Richard --
Dumped you code into my self promt, and indeed: no window. But when I said 'mooch display flush,' there she was! An annoying property of the display, this need for occasional flushing. Hope that does it for you.
Thanks for the comment on the ':0.0' socket convention!
--Randy
From urs@otis.Stanford.EDU Wed May 5 15:48:59 1993 Resent-Message-Id: 9305052249.AA07647@otis.Stanford.EDU Date: Wed, 5 May 93 18:41:04 EDT From: richards@turing.scs.carleton.ca (Michael Richardson) To: self-interest@self.stanford.edu Subject: X and Self 2.0.1 Resent-To: real-self-interest@otis.Stanford.EDU Resent-Date: Wed, 5 May 93 15:49:05 PDT Resent-From: Urs Hoelzle urs@otis.Stanford.EDU Content-Length: 1310
I thought I'd take a look at the X routines that are in the 2.0.1 release of Self so I would understand James Noble's stuff (when I get to see it) a bit better.
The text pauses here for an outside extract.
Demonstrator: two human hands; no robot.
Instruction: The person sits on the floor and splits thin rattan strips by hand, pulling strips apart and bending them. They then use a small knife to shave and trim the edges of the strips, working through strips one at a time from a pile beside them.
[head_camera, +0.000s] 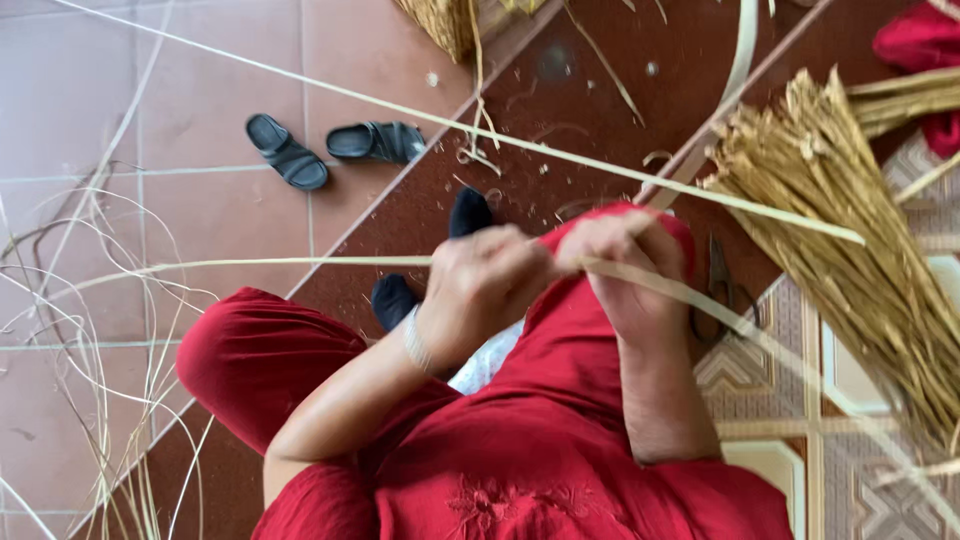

I finally sat down at a console and did 'ui start' to see what happens. It definitely works... (Normally it is NCSA Telnet, X under Mach386, or DecWindows for me) It seems that one should be able to write some simple code to at least *open* a window. Alas, it never gets mapped. Can anyone shed any light on this? Is anyone else doing mainstream work on the Self X-interface. Here is the code that I put together by looking at uiX.self:
lobby _AddSlotsIfAbsent: (| mooch = () |) mooch _Define: (| parent* = traits oddball. display. window. displayName <- unix environmentVariable: 'DISPLAY'. start = ( display: xlib display open: displayName. window: xlib window createOnDisplay: display At: 5@26 Size: 500@@500. window name: 'Test #1'. window iconified: false Input: true. window map. inspect: display. inspect: window. ). |)
BTW: with regard to comment of using ':0.0' versus 'hostname:0.0': I would assume that XOpenDisplay considers :0.0 to mean unix:0.0, which usually means to open an AF_UNIX domain socket rather than an AF_INET (tcp) socket. This is usually in /tmp/.X11_unix/X?